Коля угостил и закурил сам. Парень разговорчивый. Оказывается, он константиновский и только из милиции. Отсидел пятнадцать суток. «У него можно переночевать».

Полдороги парень ругал ментов, ни за что упрятавших его на пятнадцать суток.

А вот и Константиново. Переговорил с парнем о ночлеге.

И хотя Родион не видел мать две недели, даже не поздоровался, сказал:

— Он переночует у нас.

Скудную пищу ели в темноте. Не было света. Женщина жевала молча, а парни болтали. Родион не знал ни одного стихотворения своего знаменитого земляка, да и неохотно о нем разговаривал.

— Вы сестер Есенина знаете? — спросил Коля женщину.

— А как же. И мать хорошо знала. Она часто у нас ночевала. Дом-то у нее никто не ремонтировал, как пойдет дождь, так полно воды. Мой муж ей крышу чинил.

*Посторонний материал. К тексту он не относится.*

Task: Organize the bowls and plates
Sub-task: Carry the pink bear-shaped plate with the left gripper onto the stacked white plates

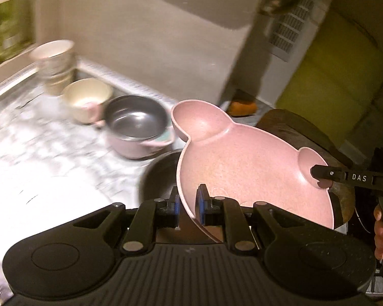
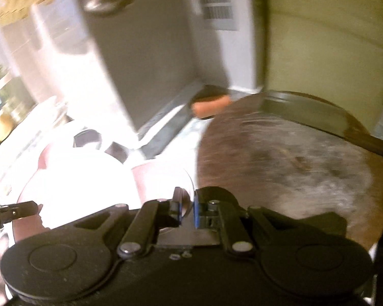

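A: Plate (image 1: 242, 168), pink, with two round ears, tilted and held off the table (image 1: 38, 153). Who has it?

B: Both. The left gripper (image 1: 187, 204) has its fingers (image 1: 201, 205) clenched on the near rim. The right gripper (image 1: 319, 178) comes in from the right edge of the left view and pinches the rim of the far ear.

A: And in the right view?

B: The right gripper (image 2: 187, 210) has its blue pads close together with a thin pale rim between them. The plate (image 2: 89, 178) is washed out by glare there, so I read the grip mainly from the left view. The left gripper (image 2: 25, 207) shows at the left edge, touching the plate's edge.

A: What lies under the plate?

B: A dark pan (image 1: 158, 176) sits just below its left side, and a round wooden board (image 2: 293, 165) is on the right, with a dark lid (image 2: 319, 112) at its far edge.

A: Further back?

B: A pink pot (image 1: 138, 127) with a dark inside, a cream bowl (image 1: 86, 99) just behind it, then a stack of pale cups (image 1: 56, 63). All are blurred. An orange sponge (image 1: 242, 105) lies by the wall.

A: Any hand showing?

B: Fingertips of a hand (image 1: 381, 232) on the right gripper's grip, at the far right of the left view.
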A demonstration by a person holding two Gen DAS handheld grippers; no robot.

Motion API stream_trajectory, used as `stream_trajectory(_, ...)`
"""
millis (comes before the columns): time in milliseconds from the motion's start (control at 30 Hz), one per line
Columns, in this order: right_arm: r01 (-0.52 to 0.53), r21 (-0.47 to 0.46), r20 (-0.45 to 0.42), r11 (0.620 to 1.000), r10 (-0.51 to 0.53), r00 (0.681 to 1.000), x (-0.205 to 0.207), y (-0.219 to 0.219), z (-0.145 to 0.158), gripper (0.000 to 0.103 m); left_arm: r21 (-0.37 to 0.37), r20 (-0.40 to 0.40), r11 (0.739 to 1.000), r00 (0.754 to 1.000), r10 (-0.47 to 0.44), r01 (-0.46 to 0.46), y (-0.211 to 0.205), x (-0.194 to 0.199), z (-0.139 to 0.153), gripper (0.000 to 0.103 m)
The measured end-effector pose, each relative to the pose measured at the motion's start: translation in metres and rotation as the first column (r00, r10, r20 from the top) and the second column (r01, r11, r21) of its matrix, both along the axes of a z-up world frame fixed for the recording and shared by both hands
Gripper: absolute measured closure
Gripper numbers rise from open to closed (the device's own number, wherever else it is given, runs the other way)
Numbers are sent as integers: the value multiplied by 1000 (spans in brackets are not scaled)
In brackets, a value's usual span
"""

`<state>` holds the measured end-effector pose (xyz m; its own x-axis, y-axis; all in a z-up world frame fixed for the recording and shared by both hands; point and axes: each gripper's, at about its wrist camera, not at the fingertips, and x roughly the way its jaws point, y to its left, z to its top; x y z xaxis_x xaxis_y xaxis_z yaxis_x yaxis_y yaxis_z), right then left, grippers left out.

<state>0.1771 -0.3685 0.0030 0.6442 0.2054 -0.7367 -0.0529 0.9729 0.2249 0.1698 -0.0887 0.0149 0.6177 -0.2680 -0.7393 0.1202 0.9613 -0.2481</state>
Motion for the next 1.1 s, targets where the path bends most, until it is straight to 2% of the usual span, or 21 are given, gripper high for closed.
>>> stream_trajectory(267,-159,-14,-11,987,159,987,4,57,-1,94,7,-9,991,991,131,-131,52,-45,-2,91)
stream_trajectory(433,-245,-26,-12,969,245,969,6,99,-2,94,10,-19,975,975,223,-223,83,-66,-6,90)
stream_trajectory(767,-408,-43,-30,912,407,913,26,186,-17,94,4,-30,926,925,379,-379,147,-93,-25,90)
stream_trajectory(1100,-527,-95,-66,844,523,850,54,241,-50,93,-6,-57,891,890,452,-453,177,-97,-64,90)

Коля прочитал стихотворение Сергея, посвященное матери, и женщина вздохнула. Помолчав, прочитал «До свиданья, друг мой, до свиданья», и женщина сказала:

— Мать мне не раз говорила, что не удавился Сергей, а убили его и подвесили.

— Как!?! — Он подскочил.

— А так, не накладывал на себя руки, и только.

— Кто ж его убил?

Женщина помолчала.

— Знает тот, кто убил.

Новость его ошеломила.

— В Константиново остались люди, знавшие Есенина?

— Остались, — ответила женщина. — Вон, два брата Игнатовы.

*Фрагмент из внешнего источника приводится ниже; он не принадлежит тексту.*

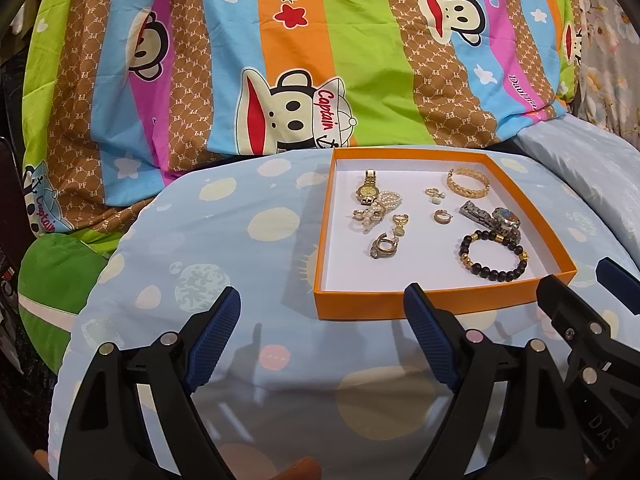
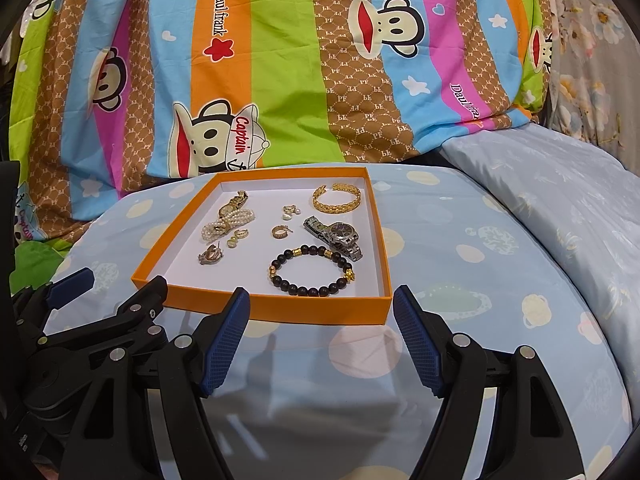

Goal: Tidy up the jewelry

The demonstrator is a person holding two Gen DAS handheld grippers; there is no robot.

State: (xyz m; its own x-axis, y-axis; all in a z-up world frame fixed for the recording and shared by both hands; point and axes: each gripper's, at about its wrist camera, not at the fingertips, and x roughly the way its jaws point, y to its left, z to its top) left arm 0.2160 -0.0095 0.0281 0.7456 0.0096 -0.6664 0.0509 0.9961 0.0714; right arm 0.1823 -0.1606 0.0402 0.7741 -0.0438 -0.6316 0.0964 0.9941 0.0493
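Observation:
An orange tray (image 1: 400, 305) (image 2: 280, 310) with a white floor holds the jewelry. Inside lie a dark bead bracelet (image 1: 493, 256) (image 2: 310, 270), a silver watch (image 1: 494, 220) (image 2: 336, 236), a gold bangle (image 1: 469, 183) (image 2: 338, 197), a gold watch (image 1: 367, 188) (image 2: 232, 205), a pearl bracelet (image 1: 378, 208) (image 2: 226, 224) and several small earrings (image 1: 440, 216) (image 2: 280, 231). My left gripper (image 1: 322, 312) is open and empty, just before the tray's near left edge. My right gripper (image 2: 321, 312) is open and empty, at the tray's near right corner. Each shows at the edge of the other's view.
The tray sits on a light blue cushion (image 1: 224, 240) (image 2: 480, 280) with pale dots. A striped cartoon-monkey blanket (image 1: 280, 60) (image 2: 280, 60) rises behind it. A pale blue pillow (image 2: 560, 184) lies to the right, a green cushion (image 1: 52, 280) to the left.

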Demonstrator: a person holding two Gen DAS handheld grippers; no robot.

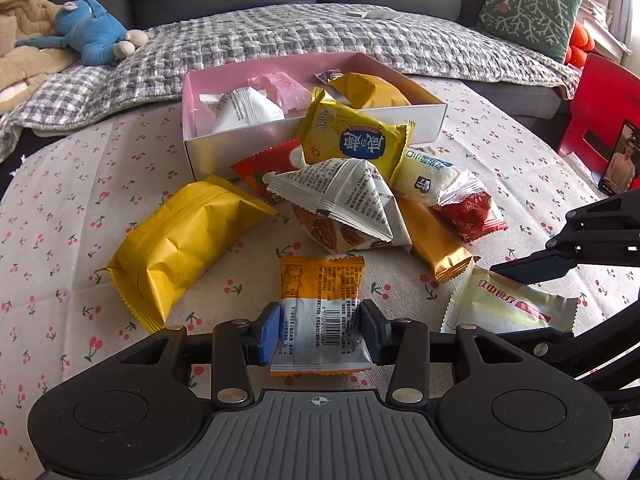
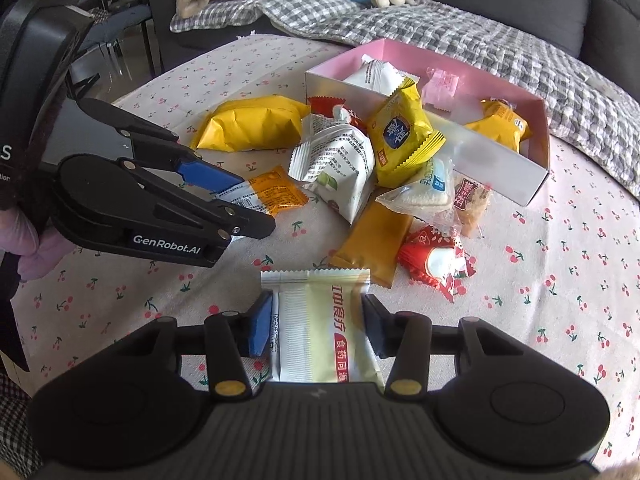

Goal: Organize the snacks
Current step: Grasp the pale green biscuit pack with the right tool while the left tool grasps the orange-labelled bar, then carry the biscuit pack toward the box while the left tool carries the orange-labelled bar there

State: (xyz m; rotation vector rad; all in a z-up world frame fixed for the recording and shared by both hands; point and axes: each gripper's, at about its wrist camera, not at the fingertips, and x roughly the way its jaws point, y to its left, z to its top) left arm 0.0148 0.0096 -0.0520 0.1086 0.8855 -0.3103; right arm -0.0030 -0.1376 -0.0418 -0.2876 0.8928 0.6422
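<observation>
Both tools [image 1: 320, 336] [image 2: 316, 330] clamped on packets [image 1: 322, 304] [image 2: 320, 320]

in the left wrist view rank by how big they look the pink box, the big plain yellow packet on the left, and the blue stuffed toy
Largest to smallest, as they look:
1. pink box
2. plain yellow packet
3. blue stuffed toy
The toy lies farthest from the camera on the sofa, so its true size against the packet is unsure.

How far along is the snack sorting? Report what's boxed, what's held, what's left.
Boxed: about four packets already lie in the pink box, including a white one and a pink one.
Held: the left gripper is shut on an orange-and-white packet; the right gripper is shut on a cream packet.
Left: a pile of roughly eight packets on the tablecloth, among them a large yellow packet.
</observation>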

И Коля пошел по Константиново. Родион показал только что срубленный дом старшего брата Игнатова. На лавочке сидел старик, дед Дорофей, и он взял его в оборот.

— Да плохо я помню. Уж все забыл, — мямлил беззубый и полуслепой дед, держа между колен сучковатую палку.

— Ну хоть что-нибудь, да вспомните, — не унимался Коля.

— Мало он жил в Константиново. Приезжал иногда. Раз на переправе я вместе с ним был. Он выпимши с девкой приехал (…) Друзьями-то мы не были.

— А кто из вас старше?

— Я, года на два.

— А помните, каким он в детстве был?

— Отчаянным. Как-то играли мы, а бита попала ему в лоб, и он кинулся драться. Мы оттащили его, он похорохорился и играли дальше.

— Дед Дорофей, а Есенин задавился, или вначале его убили, а потом подвесили?

— Мать Сергея говорила, что поначалу убили, а потом подвесили.

— Дед Дорофей, еще, еще что-нибудь расскажите!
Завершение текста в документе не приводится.